Files
DRL_PROJ/pipeline/README.md
T
Johnny Fernandes bb3dfb92d5 Clean state
2026-04-30 01:25:39 +01:00

6.1 KiB

Pipeline

Orchestrates ephemeral Vast.ai GPU instances: searches for an offer, creates the instance, syncs the project, trains, downloads outputs/, and destroys the instance automatically. Generator runs also rsync generator/outputs/ every 50 epochs while training is still running.

One-time setup

Create pipeline/.env:

VAST_API_KEY=your-vast-api-key
VAST_SSH_PRIVATE_KEY=/home/you/.ssh/id_ed25519   # optional, this is the default

The matching .pub file must exist alongside the private key. The pipeline registers it with Vast.ai automatically if it isn't there yet.

Commands

run — train on a remote GPU and fetch results

python -m pipeline run <config...> [options]

Accepts one or more config paths, or a single directory (all *.json inside, sorted). Duplicate configs (identical training settings after resolving extends and shared.json) are skipped automatically.

Flag Default Description
configs (required) One or more config paths, or a directory of JSON configs
--download-data off Download the DFF dataset via HuggingFace on the remote before training
--send-cropped off Rsync local cropped/{classifier,generator}/ to remote (picks subdirectory based on config)
--select-offer off Interactively browse and pick the GPU offer
--sort config Ranking mode: price, performance, or dlp_per_dollar
--region TEXT any Filter by region, e.g. europe, Portugal, US
--price FLOAT config Max hourly price cap in USD
--dry-run off Print matching offers without creating an instance
--keep-on-failure off Do not destroy the instance if training fails
--no-gpu off Disable GPU training on remote (use CPU instead)
--select-template off Interactively choose a Vast.ai Docker template
--template HASH config Use a specific template hash ID
--pipeline-config PATH none JSON file that overrides pipeline/defaults/vast.json

Examples:

# Cheapest available RTX 3090 in Europe, download data on remote
python -m pipeline run configs/resnet18.json --region europe --download-data

# Browse offers interactively, sort by price
python -m pipeline run configs/resnet18.json --select-offer --sort price

# Run all configs in a directory sequentially on one instance
python -m pipeline run configs/phase2/ --region europe

# See what offers would be selected without spending money
python -m pipeline run configs/resnet18.json --dry-run --region europe

# Keep the instance alive if something goes wrong (for debugging)
python -m pipeline run configs/resnet18.json --keep-on-failure

# Cap price at $0.12/h
python -m pipeline run configs/resnet18.json --price 0.12

offers — inspect available GPU offers

python -m pipeline offers [options]
Flag Default Description
--sort config Ranking mode: price, performance, or dlp_per_dollar
--region TEXT any Region filter
--price FLOAT config Max hourly price cap
--select-offer off Interactive offer picker (prints the selected offer as JSON)
--list-regions off Print a count of available offers per region and exit
--limit-output INT 10 How many offers to print
--pipeline-config PATH none Pipeline config override

Examples:

# See the 20 best-value offers under $0.15/h in Europe
python -m pipeline offers --region europe --price 0.15 --limit-output 20

# List which regions have matching GPUs
python -m pipeline offers --list-regions

# Interactive picker — useful before committing to a run
python -m pipeline offers --select-offer --sort price

up — create an instance without training

Spins up an instance and prints SSH connection details. Useful for manual experiments or debugging.
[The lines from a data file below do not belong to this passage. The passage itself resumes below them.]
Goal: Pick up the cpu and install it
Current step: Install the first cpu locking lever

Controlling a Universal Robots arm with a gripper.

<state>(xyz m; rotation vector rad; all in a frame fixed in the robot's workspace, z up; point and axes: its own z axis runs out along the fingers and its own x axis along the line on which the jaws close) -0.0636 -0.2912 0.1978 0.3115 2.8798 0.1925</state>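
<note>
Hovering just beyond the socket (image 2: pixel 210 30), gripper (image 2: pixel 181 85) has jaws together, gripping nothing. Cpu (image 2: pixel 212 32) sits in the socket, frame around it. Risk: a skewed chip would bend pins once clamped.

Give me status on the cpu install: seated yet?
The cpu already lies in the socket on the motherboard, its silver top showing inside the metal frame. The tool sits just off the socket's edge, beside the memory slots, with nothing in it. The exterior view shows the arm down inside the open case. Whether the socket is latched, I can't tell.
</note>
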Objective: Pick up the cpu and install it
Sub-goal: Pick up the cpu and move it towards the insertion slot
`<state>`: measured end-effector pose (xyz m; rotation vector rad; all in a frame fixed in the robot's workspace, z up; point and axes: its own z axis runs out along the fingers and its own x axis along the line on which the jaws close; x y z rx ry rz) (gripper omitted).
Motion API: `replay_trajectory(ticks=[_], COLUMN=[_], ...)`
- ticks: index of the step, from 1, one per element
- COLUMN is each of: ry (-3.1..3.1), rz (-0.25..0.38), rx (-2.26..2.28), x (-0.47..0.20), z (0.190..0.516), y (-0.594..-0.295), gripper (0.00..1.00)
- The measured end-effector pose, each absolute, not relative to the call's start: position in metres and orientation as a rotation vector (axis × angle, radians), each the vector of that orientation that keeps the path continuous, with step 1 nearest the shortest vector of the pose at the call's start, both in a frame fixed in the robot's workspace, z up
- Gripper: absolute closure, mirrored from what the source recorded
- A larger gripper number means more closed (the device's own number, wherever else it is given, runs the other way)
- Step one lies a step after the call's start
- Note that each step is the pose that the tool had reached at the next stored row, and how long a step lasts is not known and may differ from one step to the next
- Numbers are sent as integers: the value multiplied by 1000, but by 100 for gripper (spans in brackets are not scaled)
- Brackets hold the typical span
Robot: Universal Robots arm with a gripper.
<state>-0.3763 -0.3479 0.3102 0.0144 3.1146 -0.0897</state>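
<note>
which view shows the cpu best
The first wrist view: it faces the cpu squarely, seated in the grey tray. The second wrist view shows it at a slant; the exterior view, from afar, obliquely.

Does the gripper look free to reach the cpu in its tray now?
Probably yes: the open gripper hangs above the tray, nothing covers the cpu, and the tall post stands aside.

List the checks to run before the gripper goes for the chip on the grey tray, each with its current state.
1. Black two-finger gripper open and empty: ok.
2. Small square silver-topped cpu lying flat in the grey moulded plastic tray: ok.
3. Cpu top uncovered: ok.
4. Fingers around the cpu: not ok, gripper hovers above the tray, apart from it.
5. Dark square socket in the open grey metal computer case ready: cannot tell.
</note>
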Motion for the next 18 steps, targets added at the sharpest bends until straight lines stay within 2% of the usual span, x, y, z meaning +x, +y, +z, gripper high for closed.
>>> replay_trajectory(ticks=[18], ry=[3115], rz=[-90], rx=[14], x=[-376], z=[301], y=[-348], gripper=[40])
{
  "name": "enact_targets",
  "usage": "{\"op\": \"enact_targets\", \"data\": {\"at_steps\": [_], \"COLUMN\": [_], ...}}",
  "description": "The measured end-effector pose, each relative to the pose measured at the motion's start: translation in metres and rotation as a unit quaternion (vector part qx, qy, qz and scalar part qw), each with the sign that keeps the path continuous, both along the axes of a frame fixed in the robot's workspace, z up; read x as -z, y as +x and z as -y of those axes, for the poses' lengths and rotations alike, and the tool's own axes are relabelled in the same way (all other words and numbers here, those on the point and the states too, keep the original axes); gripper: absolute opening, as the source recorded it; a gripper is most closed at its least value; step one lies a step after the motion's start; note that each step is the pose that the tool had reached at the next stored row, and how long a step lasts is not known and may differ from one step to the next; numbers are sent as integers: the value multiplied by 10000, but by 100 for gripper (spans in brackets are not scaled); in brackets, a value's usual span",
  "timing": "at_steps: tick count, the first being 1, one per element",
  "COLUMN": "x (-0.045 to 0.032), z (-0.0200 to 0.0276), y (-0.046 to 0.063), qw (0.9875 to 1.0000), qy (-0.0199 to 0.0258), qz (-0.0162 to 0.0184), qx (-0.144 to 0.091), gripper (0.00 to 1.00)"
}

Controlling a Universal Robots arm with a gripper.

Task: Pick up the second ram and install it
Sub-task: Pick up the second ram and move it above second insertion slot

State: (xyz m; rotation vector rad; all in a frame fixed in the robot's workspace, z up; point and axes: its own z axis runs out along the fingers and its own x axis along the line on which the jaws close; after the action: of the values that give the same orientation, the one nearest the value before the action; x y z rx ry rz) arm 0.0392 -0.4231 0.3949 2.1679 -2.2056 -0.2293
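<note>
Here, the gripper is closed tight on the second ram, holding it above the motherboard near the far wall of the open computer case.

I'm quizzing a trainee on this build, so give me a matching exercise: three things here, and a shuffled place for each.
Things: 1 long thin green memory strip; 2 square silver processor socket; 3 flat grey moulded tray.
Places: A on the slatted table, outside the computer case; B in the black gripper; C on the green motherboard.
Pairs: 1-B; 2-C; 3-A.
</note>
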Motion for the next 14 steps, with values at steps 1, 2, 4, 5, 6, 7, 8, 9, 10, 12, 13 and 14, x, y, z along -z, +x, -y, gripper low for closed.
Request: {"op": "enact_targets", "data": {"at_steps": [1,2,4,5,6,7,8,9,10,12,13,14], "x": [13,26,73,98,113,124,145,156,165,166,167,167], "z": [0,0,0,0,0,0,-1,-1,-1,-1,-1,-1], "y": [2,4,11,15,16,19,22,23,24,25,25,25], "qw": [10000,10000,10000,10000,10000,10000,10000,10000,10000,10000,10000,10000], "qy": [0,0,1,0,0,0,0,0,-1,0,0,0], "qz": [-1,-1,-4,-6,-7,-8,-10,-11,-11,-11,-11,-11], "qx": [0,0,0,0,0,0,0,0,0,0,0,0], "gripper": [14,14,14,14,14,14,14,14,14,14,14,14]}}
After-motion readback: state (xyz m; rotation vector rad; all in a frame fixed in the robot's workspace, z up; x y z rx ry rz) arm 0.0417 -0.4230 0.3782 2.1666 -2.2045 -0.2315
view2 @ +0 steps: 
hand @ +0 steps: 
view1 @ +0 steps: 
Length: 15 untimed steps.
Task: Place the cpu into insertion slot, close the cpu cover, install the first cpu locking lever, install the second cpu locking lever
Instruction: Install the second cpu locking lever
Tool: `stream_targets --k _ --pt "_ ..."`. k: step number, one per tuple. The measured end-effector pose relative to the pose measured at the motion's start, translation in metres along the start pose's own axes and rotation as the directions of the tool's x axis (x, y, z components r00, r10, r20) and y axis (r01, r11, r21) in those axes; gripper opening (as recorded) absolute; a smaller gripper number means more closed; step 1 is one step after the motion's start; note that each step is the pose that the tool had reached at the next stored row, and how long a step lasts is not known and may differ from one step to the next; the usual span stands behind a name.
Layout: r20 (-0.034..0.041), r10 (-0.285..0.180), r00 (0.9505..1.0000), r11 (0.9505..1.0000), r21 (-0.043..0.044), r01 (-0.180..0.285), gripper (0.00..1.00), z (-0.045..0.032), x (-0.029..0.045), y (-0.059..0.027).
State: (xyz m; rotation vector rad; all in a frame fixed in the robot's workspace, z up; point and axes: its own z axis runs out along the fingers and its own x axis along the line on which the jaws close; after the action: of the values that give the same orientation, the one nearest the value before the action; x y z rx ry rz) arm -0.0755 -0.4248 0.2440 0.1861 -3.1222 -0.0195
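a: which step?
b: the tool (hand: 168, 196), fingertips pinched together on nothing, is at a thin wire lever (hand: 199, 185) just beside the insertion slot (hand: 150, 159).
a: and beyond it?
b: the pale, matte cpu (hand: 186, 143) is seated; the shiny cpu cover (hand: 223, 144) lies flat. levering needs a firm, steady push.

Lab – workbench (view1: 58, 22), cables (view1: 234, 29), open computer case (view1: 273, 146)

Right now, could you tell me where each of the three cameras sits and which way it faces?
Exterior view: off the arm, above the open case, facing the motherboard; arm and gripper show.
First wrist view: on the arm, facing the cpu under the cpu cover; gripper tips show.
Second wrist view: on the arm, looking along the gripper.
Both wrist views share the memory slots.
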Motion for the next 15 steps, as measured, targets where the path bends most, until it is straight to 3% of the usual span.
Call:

python -m pipeline up [options]
Flag Default Description
--label TEXT auto Optional label for the instance
--select-template off Interactively choose a Vast.ai Docker template
--template HASH config Use a specific template hash ID
--pipeline-config PATH none Pipeline config override
python -m pipeline up
python -m pipeline up --label my-debug-session

status — show instance details

python -m pipeline status <instance_id> [--pipeline-config PATH]

down — destroy an instance

python -m pipeline down <instance_id> [--pipeline-config PATH]

Pipeline config overrides

Pass --pipeline-config my_overrides.json to override any field from pipeline/defaults/vast.json. Only the fields you specify are changed; the rest keep their defaults (deep-merged). Useful for switching GPU types or raising the price cap for a single run without editing defaults.

Example — allow RTX 4090, higher price cap:

{
  "search": {
    "gpu_names": ["RTX 4090"],
    "max_dph_total": 0.45
  }
}

Key fields in pipeline/defaults/vast.json:

Section Key Default Meaning
search gpu_names ["RTX 3090", "RTX 3090 Ti"] Accepted GPU models
search max_dph_total 0.40 Max price per hour
search sort_mode "dlp_per_dollar" Default ranking (price, performance, or dlp_per_dollar)
search min_reliability 0.98 Minimum host reliability score
instance disk_gb 48 Disk size provisioned on the instance
instance image "vastai/pytorch:latest" Docker image
remote workspace_dir "/workspace/DRL_PROJ" Remote working directory
remote ssh_timeout_seconds 900 How long to wait for SSH to become available

Full workflow example

# 1. Check what's available and how much it costs
python -m pipeline offers --region europe --list-regions
python -m pipeline offers --region europe --sort price --limit-output 20

# 2. Run training (auto-selects best offer, downloads data if needed)
python -m pipeline run configs/resnet18.json --region europe --download-data

# 3. Results land in classifier/outputs/ automatically